A third area is the study of the letter to the Colossians, one of the
disputed later Pauline letters. Lincoln has explored questions
about the letter's pseudonymity, its relation to the thought of the
undisputed Paul, its cosmic Christology and the nature of the spiritual
wisdom it advocates for its readers and produced a substantial commentary,
"The Letter to the Colossians" (2000).
Finally, a further piece of underpinning research should be mentioned.
With an eye on present disputes in the Anglican Communion, the Church of
England's Council for Christian Unity commissioned Lincoln to
write a paper on the concept of koinonia or communion in Paul's
letters. Among the results of this work were a critique of the way in
which much ecumenical literature has appropriated the concept and a
proposal for a more adequate way of appealing to and interpreting the New
Testament material. This research was published as an article in the
peer-reviewed journal Ecclesiology (2009).
References to the research
Truth on Trial: The Lawsuit Motif in the Fourth Gospel
(Peabody, MA: Hendrickson, 2000).
"The Letter to the Colossians" in ed. L. E. Keck, The New
Interpreter's Bible, Vol. XI (Nashville: Abingdon, 2000), 551-669.
The Gospel according to St. John (Black's New Testament
Commentaries; London: Continuum, 2005). [Responses to and discussions of
this commentary constituted the bulk of one issue of the Journal for
the Study of the New Testament- JSNT 29.3 (2007)]
"Born of a Virgin: Creedal Affirmation and Critical Reading," in eds. A.
Lincoln and A. Paddison, Christology and Scripture:
Interdisciplinary Perspectives (London: T. & T. Clark
International, 2007) 84-103.
"Communion: Some Pauline Foundations" Ecclesiology 5 (2009)
135-60.
"Contested paternity and contested readings: Jesus' conception in Matthew
1.18-25" JSNT 34 (2012) 211 - 231.
"Luke and Jesus' Conception: A Case of Double Paternity?" Journal of
Biblical Literature 132 (2013) 639-58.
Details of the impact
Indicators of the impact and benefit of Lincoln's research in
these areas include invitations to lecture to those training for church
ministry, clergy, teachers and members of the general public,
recommendations to such groups by writers in journals and blogs about the
outstanding value of his work for responsible preaching and teaching and a
significant number of unsolicited emails from those who have employed his
work in preaching or appreciated its enhancement of their understanding.

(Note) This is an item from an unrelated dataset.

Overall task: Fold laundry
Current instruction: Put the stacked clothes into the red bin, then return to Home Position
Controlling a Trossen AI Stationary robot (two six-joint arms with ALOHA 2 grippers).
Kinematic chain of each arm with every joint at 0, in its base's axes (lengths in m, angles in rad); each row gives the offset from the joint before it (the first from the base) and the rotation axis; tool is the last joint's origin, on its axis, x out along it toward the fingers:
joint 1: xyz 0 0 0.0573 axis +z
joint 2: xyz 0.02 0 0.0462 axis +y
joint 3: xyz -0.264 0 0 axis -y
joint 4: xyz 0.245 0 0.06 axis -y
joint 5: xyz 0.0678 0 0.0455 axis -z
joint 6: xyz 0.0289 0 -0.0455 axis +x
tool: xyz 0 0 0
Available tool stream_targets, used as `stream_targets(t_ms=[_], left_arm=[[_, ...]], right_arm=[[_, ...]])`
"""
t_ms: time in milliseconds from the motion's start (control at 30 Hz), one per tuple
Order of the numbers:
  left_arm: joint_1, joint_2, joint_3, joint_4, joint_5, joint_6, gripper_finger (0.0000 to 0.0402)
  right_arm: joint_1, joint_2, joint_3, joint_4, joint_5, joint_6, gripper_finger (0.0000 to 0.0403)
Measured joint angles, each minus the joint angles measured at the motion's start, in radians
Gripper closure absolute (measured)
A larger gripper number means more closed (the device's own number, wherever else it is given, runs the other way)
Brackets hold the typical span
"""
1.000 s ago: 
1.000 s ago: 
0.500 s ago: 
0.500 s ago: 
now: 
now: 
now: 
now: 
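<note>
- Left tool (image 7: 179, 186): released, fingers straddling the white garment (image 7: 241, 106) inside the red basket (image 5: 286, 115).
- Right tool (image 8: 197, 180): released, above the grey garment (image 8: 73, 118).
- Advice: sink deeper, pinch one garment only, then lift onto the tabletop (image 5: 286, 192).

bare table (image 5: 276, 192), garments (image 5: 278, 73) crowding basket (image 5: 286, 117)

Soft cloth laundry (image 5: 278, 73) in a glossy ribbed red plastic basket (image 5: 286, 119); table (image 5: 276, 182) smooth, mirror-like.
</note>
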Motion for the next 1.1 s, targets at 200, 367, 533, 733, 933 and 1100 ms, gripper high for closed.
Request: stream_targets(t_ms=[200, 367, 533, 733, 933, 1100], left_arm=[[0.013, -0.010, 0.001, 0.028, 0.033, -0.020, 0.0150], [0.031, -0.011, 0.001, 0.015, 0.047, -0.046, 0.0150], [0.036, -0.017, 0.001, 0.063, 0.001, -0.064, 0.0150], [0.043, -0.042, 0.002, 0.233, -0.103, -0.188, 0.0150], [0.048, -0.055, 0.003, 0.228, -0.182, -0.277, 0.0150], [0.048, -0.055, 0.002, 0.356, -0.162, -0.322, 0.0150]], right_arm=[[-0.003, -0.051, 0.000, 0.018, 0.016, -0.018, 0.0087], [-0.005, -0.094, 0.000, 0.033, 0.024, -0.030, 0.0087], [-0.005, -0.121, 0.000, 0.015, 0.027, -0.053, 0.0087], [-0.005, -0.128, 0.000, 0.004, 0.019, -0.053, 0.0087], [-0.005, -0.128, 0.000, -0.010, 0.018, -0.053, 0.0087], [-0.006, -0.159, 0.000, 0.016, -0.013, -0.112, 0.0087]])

Links to aspects of it also regularly feature on the text this week,
a lectionary and Scripture study resource, one of the most influential
Christian websites in the USA, generating two million hits a month mainly
from ministers and educators.
The Truth on Trial monograph generated email correspondence from
seminary students in the USA for whom it had been assigned as a set text,
enthusiastic recommendations on internet sites, and quotations being
reproduced in lectionary studies for preachers. It led to the invitation
to give the only New Testament paper at a February, 2012 conference on the
Divine Courtroom in Comparative Perspective at the Centre for Jewish Law
and Contemporary Civilization, Yeshiva University, New York, where the
sessions were open to rabbis, students and members of the public. The
commentary on John's Gospel has been made available electronically for a
wide international audience through Logos Bible Software and is
consistently listed in the top five commentaries. In a recent article The
Expository Times, a journal designed to keep clergy and laity
abreast of developments in theology and ministry, states, "Lincoln's
commentary ... is up-to-date, elegantly written and at times inspiring. It
must be regarded as one of the best single volume commentaries in English
currently available." Research on John resulted in a variety of
invitations to address audiences beyond academia. These include a week of
lectures at the Vacation Term for Biblical Study — a course for RE
teachers, clergy, lay readers and interested members of the general public
— at St. Anne's College, Oxford (July 2008); four addresses on "Life and
Death in the Gospel of John" to the West of England Ministerial Training
Course's residential Holy Week at Trinity College, Bristol (April 2009); 3
lectures and 2 workshops for German Baptist leaders in Hannover (October
2009); the annual lecture to churches in the diocese of Winchester in its
"Unlocking the Bible" series (November 2009), attended also by tutors and
students from the Southern Theological Educational and Training Scheme,
where the commentary was being used as a set text. It was also a set text
at Oak Hill Theological College, where Lincoln gave four lectures
on John (April 2009; November 2010). Essays arising from the research,
presented at conferences and subsequently published in conference
proceedings volumes, have been singled out by reviewers as of outstanding
value for pastors and teachers. His videos on John for A-Level students
have also been noted and recommended by bloggers on biblical studies.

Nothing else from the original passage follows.